In this example, the prediction models obtained by fitting according to the method in example 1 under the above parameters are shown in table 4.
Table 4 fitting model
It can be seen that when the control latency is 120s, the shear rate is in the range of 0.1-500 s -1, and the data point acquisition time is 35 s as the best test condition. The consistency coefficient K and the flow behavior index n are obtained by fitting a power law equation by using the obtained stress-velocity curve of the optimal test condition, the model adjustment coefficients obtained by fitting Rstudio are respectively 0.009 and 0.416, and the obtained prediction equation is Z=1/(0.009×K+0.416×n), and P is less than 0.05.
Example 3
This embodiment performs verification based on the prediction model constructed in the foregoing embodiment 1.
15 Non-modeling commercial normal-temperature yoghurt samples (marked as MP1-MP 15) are respectively collected, sensory smoothness Sz and instrument rheological parameter data are collected, meanwhile, model prediction smoothness Sm obtained through experiments is adopted, and linear regression analysis is carried out on the Sz and Sm through SPSS data processing software to obtain a complex correlation coefficient R 2. The results of the verification are shown in Table 5 below.
Table 5 validation data
Therefore, the data result shows that the fitting goodness of the prediction model can reach 0.944, which shows that the fitting accuracy of the evaluation model is higher, and the evaluation method can replace a sensory method to evaluate the sensory smoothness characteristic of the yoghurt product.

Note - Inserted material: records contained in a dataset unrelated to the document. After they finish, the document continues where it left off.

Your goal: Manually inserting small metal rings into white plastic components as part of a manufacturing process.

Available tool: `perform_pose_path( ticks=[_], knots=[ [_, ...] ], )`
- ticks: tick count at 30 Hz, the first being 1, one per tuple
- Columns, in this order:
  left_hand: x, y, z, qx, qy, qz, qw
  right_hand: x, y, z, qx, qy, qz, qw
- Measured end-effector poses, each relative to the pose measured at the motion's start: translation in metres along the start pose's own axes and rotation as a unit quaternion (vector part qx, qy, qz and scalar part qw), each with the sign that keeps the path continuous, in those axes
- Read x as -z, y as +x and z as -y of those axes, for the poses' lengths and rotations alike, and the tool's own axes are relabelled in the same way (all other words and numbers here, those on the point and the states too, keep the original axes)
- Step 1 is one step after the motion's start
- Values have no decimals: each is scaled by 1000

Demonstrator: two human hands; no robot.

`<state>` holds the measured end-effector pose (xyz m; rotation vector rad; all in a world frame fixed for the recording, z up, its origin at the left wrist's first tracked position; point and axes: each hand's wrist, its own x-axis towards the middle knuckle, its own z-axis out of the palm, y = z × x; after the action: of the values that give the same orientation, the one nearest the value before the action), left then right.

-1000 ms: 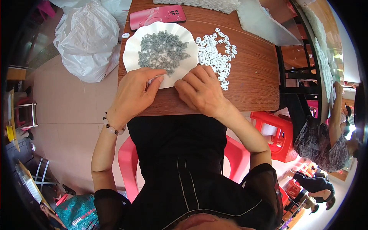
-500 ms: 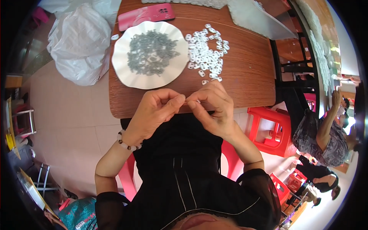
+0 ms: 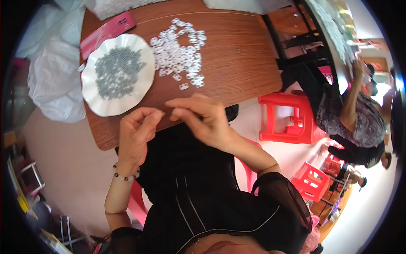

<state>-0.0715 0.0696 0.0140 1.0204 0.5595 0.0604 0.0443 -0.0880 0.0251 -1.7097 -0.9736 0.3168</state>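
Note:
My left hand (image 3: 138,130), with a beaded bracelet (image 3: 126,176) at the wrist, is closed in a pinch just over the table's near edge. Whatever sits between its thumb and index fingertips is too small to name. Facing it across a narrow gap, my right hand (image 3: 205,120) has its thumb and index tips slightly apart, and nothing shows between them. Beyond my left hand stands a wavy-rimmed white plate (image 3: 146,80) heaped with small grey, thin pieces (image 3: 118,72). A loose pile of small white pieces with holes (image 3: 179,53) lies to the plate's right.
A pink phone (image 3: 105,34) lies behind the plate on the brown wooden table (image 3: 241,55). White plastic bags (image 3: 57,80) are at the left. Red stools (image 3: 287,118) and a seated person (image 3: 355,106) are on the right.
My view has turned, shifting the table and plate leftward. My hands have drawn apart; the small white piece seen at my right fingertips before no longer shows there.

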Motion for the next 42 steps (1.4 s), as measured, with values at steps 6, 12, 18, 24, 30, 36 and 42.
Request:
perform_pose_path(
  ticks=[6, 12, 18, 24, 30, 36, 42],
  knots=[
    [-5, -5, 5, -7, 29, 3, 1000, 3, -11, 10, -188, 171, 24, 967],
    [-6, -14, 1, -22, 43, 7, 999, 3, -11, 7, -235, 205, 80, 947],
    [-7, -15, 0, -15, 54, 12, 998, 4, -8, 10, -241, 228, 61, 941],
    [-9, -14, -2, -21, 57, 14, 998, 8, -6, 8, -227, 217, 51, 948],
    [-12, -14, -1, -21, 71, 12, 997, 12, -5, 11, -220, 192, 51, 955],
    [-13, -12, 0, -19, 90, 7, 996, 12, -5, 14, -177, 100, 36, 978],
    [-13, -9, 9, -72, 119, 0, 990, 11, -4, 12, -152, 61, 36, 986]
  ],
)
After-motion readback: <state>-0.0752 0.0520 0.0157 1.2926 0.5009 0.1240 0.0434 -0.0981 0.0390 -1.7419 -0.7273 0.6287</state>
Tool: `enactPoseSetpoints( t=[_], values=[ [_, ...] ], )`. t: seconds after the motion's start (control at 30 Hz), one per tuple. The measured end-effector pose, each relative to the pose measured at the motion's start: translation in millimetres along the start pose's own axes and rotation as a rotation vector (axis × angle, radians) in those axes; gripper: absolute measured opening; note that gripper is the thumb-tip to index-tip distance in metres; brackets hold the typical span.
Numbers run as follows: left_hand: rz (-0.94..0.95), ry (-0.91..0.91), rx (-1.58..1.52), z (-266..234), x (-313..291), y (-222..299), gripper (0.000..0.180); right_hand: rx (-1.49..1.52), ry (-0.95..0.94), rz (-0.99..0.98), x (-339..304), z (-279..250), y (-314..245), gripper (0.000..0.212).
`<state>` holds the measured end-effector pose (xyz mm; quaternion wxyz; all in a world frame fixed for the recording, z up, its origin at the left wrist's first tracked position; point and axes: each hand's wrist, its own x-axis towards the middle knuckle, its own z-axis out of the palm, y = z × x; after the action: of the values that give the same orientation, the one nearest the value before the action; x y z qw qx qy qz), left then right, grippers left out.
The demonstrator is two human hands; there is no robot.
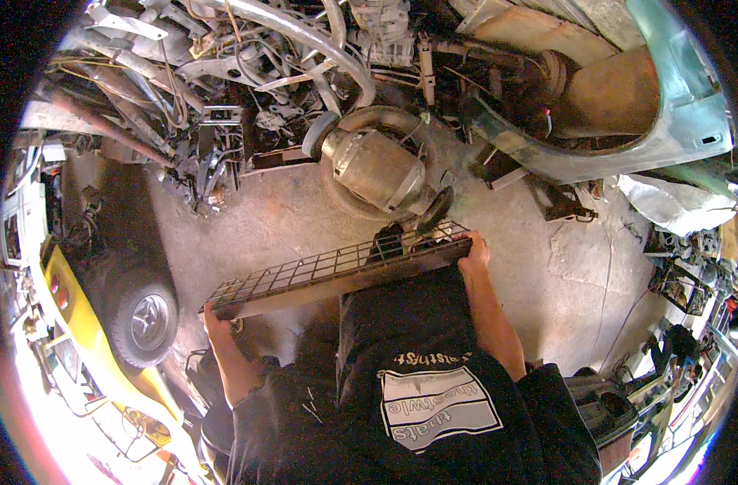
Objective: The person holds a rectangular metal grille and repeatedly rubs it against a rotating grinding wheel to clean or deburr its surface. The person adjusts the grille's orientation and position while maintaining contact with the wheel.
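Note:
I hold a long dark metal grille (304,271) with a grid of square openings and a solid lip along its near side. It slants across in front of my body, its right end farther away than its left. My left hand (217,320) is closed round the left end. At the other end, my right hand (474,252) grips the corner with its fingers over the edge. Just beyond the grille stands a rounded metal drum-shaped part (379,171) resting on a tyre (349,129) on the floor.
Tangled metal frames and pipes (256,48) fill the far left. A teal car fender (579,153) lies at the far right. On the left are a yellow car body panel (78,299) and a wheel (145,322). Assorted parts line the right side of the concrete floor (563,275).

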<state>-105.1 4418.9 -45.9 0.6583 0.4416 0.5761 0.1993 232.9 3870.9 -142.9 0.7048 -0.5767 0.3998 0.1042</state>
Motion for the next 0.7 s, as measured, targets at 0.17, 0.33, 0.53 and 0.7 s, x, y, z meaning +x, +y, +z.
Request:
enactPoseSetpoints(
  t=[0.17,0.33,0.53,0.7],
  values=[
    [0.057,-0.009,0.064,-5,-4,12,0.037,-0.411,-0.093,-0.196,-2,-3,13,0.019],
    [0.138,-0.027,0.153,-8,-8,26,0.036,-1.032,-0.208,-0.575,-38,2,-13,0.030],
    [0.678,-0.005,0.908,-3,-37,49,0.036,0.014,-0.034,0.301,-19,18,15,0.033],
    [-0.022,0.015,-0.107,-23,-11,66,0.038,0.001,-0.105,0.226,-17,17,31,0.024]
  ],
)
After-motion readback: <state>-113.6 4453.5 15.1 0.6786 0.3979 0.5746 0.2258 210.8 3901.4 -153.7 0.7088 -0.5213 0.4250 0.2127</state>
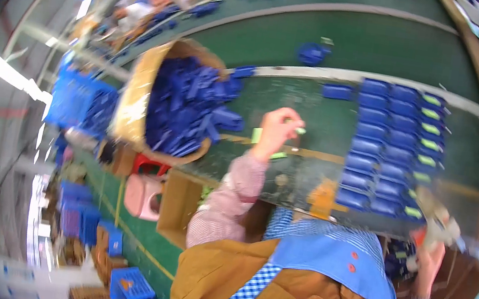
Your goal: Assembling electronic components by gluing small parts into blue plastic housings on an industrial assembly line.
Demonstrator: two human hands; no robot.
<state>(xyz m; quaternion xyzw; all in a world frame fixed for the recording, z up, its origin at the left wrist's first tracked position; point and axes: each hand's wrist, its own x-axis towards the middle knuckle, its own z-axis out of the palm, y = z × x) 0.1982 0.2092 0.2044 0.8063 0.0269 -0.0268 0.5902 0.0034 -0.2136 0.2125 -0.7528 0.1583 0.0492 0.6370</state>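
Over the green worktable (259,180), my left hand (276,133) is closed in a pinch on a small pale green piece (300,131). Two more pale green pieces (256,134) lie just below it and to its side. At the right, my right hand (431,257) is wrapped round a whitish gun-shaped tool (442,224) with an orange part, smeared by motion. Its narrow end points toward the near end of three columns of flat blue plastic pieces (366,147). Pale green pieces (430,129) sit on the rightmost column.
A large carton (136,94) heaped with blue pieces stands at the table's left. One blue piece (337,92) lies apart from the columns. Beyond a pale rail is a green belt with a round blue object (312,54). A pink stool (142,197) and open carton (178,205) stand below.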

It is apparent that the above examples are given by way of illustration only and are not limiting of the embodiments. Other variations or modifications of the above teachings will be apparent to those of ordinary skill in the art. It is not necessary here nor is it exhaustive of all embodiments. While still being apparent from variations or modifications that may be made by those skilled in the art are within the scope of the invention.